## [Data excerpts]
= Beginning of Section =

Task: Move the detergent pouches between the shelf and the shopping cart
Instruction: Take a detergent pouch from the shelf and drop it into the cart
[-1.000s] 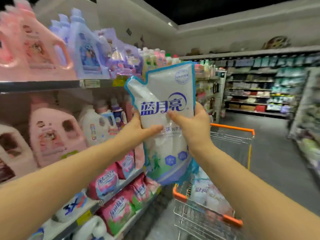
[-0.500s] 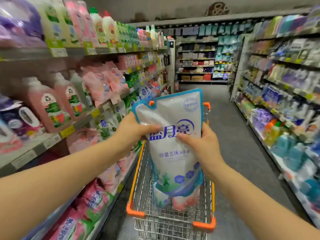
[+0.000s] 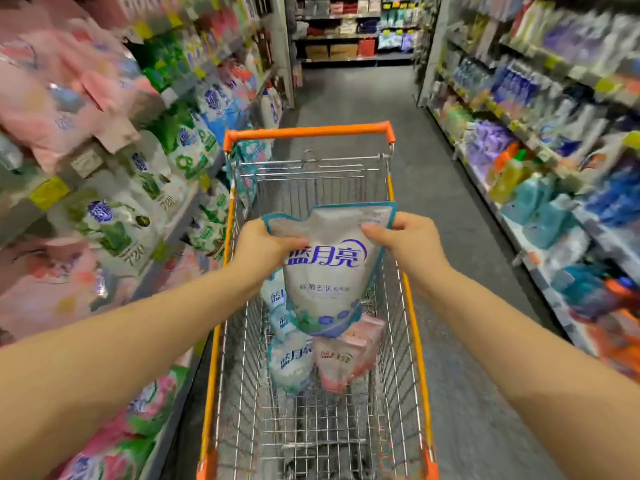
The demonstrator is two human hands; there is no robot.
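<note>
Holding a detergent pouch [image 3: 329, 271] by its two top corners, I have both hands clamped on it. My left hand [image 3: 263, 247] pinches the left corner with the thumb across the front. My right hand [image 3: 408, 244] pinches the right corner the same way. The pouch is white with blue trim and hangs upright with its printed side facing me. It hangs inside the shopping cart [image 3: 308, 131], below the level of the orange rim. Its bottom edge comes down to the pouches lying in the basket, though I cannot tell whether it touches them.

Under it lie a white-and-blue pouch [image 3: 291, 365] on the left and a pink pouch [image 3: 343, 362] beside it on the right. More white ones are partly hidden behind my left wrist.

The shelf [image 3: 166, 98] close on my left is packed with pink, green and white pouches, all blurred. The grey floor [image 3: 467, 341] runs down the aisle past the cart. The shelves on my right [image 3: 540, 154] carry blurred bottles in blue, purple and orange.
</note>
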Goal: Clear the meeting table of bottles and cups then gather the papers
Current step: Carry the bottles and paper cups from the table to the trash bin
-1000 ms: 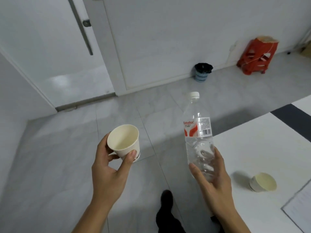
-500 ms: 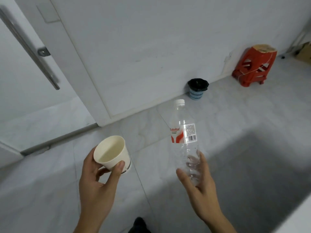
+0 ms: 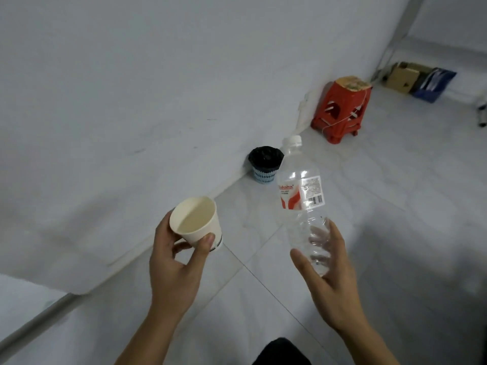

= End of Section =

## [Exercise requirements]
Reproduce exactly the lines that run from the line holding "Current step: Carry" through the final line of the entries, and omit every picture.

## [Completed task]
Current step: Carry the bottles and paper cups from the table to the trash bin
-1000 ms: 
-500 ms: 
+0 ms: 

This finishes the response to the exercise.